PROBLEM:
Beneath this task is a listing. State how many of its lines include the string "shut", giving nothing but the number.

=== Section Start ===

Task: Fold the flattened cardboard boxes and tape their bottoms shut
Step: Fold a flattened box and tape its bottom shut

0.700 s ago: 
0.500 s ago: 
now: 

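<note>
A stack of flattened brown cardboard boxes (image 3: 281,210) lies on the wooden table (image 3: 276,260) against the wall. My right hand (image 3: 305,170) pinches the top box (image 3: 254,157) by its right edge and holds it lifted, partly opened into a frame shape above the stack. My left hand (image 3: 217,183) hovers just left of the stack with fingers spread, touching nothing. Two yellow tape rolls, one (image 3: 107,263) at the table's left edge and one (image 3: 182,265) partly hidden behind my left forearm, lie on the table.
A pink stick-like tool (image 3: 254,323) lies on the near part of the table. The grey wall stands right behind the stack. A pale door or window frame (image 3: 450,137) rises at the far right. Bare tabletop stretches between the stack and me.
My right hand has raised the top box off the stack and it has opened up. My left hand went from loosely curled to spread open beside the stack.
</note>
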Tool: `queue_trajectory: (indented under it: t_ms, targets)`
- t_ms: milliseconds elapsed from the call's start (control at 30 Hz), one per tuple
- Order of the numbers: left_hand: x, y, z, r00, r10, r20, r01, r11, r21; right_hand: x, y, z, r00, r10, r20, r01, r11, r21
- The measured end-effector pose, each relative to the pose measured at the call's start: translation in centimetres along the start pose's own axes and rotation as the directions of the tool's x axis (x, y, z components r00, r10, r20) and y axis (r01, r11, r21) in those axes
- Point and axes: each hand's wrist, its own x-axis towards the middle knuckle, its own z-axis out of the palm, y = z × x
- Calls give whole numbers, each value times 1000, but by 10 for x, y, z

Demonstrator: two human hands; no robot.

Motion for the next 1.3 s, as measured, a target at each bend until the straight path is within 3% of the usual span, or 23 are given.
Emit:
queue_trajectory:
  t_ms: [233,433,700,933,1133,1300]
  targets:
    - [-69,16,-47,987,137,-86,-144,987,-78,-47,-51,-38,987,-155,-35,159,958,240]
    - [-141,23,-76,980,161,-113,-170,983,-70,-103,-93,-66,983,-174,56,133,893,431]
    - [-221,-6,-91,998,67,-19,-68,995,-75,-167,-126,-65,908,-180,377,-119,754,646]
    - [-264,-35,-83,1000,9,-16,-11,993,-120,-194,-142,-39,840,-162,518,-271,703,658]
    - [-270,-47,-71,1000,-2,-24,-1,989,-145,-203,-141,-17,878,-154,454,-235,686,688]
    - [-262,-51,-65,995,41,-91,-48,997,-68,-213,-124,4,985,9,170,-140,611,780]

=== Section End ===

ANSWER TO THE EXERCISE:
2